O King Road (澳景路) is a road in Hong Kong, to the east of Kowloon. It links Pik Wan Road in Yau Tong, in Eastern Kowloon, with Chui Ling Road in Tiu Keng Leng and on to the new developments of the Tseung Kwan O area.

It was created alongside the 2001 construction of the Ocean Shores residential development in Tseung Kwan O, which lies along its eastern end. A segment of the former Po Lam Road South was rebuilt and extended to near Kwong Tin Estate in Yau Tong. The reconstructed road was renamed O King Road and became the first road connection to modern Tiu Keng Leng.

O King Road rises to 150 metres above sea level, over the hill that separates Kowloon and the Tseung Kwan O area.
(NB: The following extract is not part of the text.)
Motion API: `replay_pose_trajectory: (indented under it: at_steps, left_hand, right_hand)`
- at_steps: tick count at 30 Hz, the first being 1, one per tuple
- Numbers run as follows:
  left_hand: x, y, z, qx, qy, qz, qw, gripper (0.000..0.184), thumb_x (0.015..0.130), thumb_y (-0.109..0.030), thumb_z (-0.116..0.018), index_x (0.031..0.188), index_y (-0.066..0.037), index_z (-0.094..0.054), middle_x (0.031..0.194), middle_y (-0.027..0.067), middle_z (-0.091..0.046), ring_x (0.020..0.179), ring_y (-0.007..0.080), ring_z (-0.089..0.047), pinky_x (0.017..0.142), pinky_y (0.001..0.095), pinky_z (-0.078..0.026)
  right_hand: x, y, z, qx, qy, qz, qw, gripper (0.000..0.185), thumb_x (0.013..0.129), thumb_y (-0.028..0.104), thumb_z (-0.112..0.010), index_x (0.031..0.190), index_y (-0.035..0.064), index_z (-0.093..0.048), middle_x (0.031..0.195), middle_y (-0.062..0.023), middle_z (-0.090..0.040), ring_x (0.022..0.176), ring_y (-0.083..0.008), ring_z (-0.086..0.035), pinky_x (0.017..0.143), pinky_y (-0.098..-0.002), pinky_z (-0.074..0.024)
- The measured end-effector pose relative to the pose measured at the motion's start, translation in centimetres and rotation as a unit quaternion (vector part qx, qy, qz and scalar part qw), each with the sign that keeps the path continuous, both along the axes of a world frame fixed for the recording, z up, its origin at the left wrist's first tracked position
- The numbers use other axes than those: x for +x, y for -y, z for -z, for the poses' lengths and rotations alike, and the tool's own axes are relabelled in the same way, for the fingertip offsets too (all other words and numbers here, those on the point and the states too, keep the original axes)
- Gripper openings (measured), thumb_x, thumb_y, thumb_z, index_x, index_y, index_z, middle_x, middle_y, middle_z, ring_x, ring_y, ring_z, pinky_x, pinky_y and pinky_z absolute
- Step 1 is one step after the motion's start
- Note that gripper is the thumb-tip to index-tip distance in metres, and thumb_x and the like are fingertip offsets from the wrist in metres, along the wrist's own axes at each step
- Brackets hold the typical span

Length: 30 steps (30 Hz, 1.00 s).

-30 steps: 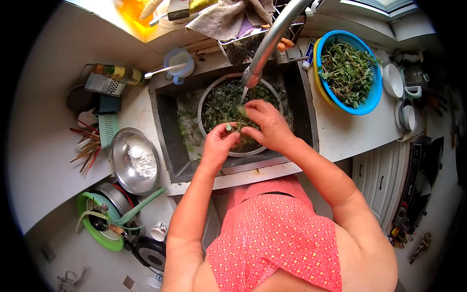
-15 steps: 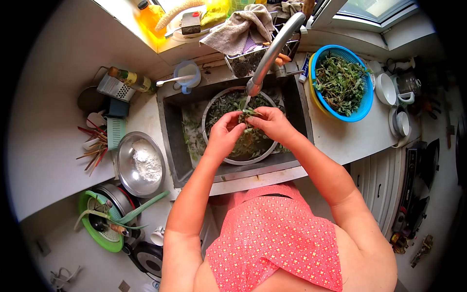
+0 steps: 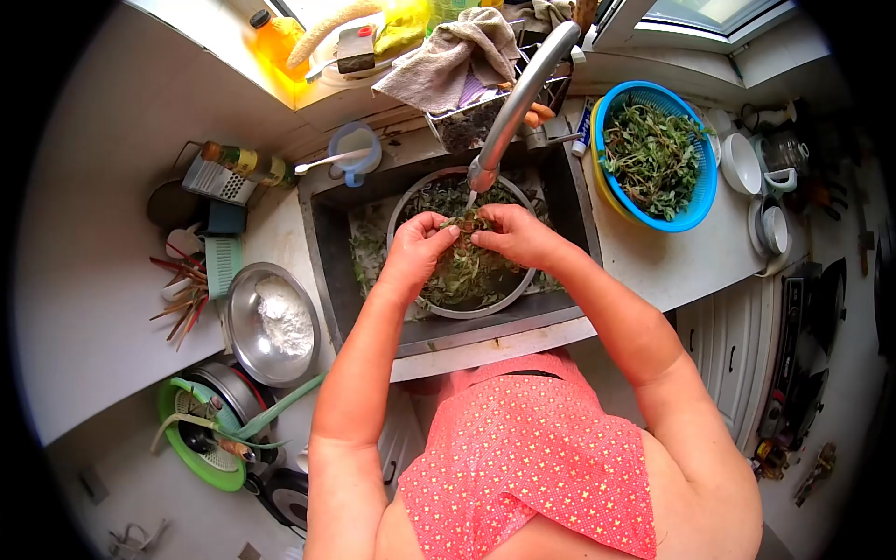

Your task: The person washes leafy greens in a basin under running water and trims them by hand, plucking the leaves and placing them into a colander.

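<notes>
Both hands meet over a round basin (image 3: 467, 314) standing in the dark sink (image 3: 324, 252). My left hand (image 3: 417, 247) pinches leafy greens (image 3: 466, 224) between thumb and fingers. On the other side of the same small bunch, my right hand (image 3: 511, 235) is closed with its fingertips on the stems. Under the hands, more greens (image 3: 471, 280) fill the basin, and loose leaves lie in the sink around it. The curved faucet (image 3: 525, 93) ends just above the fingers, with a thin stream of water (image 3: 471, 199) falling from it.
Right of the sink stands a blue colander (image 3: 707, 198) heaped with greens. To the left are a steel bowl (image 3: 245, 327) of white powder, a blue-handled cup (image 3: 355, 170) with a brush across it, and a bottle (image 3: 247, 163). A rack with a cloth (image 3: 457, 61) sits behind.
Both hands have lowered slightly toward me, staying together on the greens. The camera view has shifted a little.
</notes>
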State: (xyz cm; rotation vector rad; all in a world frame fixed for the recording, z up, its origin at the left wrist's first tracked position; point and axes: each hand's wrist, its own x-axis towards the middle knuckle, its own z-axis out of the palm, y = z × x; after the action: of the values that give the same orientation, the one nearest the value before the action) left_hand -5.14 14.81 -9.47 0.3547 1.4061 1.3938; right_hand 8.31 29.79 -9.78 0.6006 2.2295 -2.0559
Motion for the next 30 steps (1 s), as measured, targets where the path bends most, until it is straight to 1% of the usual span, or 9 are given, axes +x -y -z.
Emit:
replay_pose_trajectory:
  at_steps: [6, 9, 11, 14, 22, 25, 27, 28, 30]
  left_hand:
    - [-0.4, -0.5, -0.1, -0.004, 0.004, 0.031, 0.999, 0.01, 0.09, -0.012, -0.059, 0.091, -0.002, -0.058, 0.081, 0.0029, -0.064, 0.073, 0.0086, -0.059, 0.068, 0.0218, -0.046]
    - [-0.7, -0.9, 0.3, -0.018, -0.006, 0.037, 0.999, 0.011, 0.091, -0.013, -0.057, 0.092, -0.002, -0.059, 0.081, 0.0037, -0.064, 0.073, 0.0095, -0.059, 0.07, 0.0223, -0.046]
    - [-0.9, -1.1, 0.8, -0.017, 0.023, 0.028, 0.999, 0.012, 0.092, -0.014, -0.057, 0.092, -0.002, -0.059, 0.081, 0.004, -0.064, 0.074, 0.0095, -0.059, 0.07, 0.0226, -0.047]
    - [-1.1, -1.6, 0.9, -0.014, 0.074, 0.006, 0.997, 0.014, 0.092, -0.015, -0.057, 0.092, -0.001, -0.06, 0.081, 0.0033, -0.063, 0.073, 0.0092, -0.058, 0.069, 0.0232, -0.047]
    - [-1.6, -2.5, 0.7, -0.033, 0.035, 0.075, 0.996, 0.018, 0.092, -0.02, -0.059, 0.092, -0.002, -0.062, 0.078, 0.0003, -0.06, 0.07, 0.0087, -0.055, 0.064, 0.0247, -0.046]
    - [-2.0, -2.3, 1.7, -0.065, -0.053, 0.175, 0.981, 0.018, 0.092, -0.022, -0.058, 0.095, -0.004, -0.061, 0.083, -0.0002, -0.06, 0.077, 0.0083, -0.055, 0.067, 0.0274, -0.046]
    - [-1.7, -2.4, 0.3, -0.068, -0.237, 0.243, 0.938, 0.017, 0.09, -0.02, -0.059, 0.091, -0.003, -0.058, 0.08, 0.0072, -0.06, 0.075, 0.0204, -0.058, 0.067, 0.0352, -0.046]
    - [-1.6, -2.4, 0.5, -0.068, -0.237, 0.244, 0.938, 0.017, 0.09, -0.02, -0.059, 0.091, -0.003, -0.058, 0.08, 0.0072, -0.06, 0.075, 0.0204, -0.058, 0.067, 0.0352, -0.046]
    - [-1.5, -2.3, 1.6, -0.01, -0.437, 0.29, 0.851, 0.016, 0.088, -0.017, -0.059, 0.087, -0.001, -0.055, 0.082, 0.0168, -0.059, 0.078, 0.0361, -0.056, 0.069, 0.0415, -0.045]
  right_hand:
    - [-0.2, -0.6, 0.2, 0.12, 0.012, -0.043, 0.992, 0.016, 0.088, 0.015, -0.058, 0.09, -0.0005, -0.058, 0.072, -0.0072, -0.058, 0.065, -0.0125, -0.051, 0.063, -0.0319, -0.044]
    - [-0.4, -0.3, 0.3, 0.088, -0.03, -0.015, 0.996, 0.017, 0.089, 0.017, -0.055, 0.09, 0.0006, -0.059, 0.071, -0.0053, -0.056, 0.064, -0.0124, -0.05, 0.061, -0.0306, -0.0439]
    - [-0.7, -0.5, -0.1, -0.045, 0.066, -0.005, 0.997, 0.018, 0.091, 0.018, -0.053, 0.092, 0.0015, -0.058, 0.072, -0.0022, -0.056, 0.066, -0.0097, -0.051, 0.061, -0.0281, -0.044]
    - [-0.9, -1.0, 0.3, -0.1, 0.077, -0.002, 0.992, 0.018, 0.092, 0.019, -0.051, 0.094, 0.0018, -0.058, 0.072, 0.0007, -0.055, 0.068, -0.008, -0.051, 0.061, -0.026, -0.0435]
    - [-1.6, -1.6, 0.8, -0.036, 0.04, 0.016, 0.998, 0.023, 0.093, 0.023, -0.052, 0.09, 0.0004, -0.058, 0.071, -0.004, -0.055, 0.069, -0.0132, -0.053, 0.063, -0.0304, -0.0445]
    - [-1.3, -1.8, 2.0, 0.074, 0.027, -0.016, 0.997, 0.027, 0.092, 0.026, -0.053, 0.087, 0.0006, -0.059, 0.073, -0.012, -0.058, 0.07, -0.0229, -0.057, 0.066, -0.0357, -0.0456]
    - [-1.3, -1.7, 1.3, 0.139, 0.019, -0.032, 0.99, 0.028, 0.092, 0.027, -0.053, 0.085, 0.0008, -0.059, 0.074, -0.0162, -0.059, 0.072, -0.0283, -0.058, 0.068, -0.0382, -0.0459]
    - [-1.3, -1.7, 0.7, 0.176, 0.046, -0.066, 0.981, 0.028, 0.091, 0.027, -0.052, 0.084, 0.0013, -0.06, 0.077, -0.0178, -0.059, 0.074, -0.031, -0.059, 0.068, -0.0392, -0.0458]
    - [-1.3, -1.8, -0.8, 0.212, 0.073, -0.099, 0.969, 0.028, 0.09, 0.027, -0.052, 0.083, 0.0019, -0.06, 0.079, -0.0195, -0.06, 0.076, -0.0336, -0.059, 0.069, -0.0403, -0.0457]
Since construction of Tseung Kwan O Road, through a tunnel, it is lightly used, with most public transport routes and private vehicles taking that road and the MTR providing direct links to Kowloon and Hong Kong island, though the road remains popular with sports cyclists.

The road is apparently private, although its legal status is somewhat unclear. In 2011, Sai Kung District Office noted that “The land grant provisions of O King Road had not defined clearly whether the road section was a trust territory, a private road or a Crown land. At the same time, consensus was not reached between the Sai Kung District Lands Office, the Police Force and the Transport Department concerning the management responsibility of the road section.”

A short section of the road forms part of the Wilson Trail (Section 3).

Minibus route 108M, between Tiu Keng Leng and Lam Tin used to pass along the road. but this route has now ceased function.

Since December 2018, the connection between O King Road and Tiu Keng Leng waterfront has been cut off. A newly erected iron fence now prevents Ocean Shores non-residents from leaving the road as a residential enabled octopus card is required to function the gate. Guards turn back anyone who is not in possession of the residential card and they are forced to return where they came from.

In order for visitors to drive on this road, residents of Ocean Shores can obtain single-use permits for them which need to be handed over to the guards stationed on both ends of the road.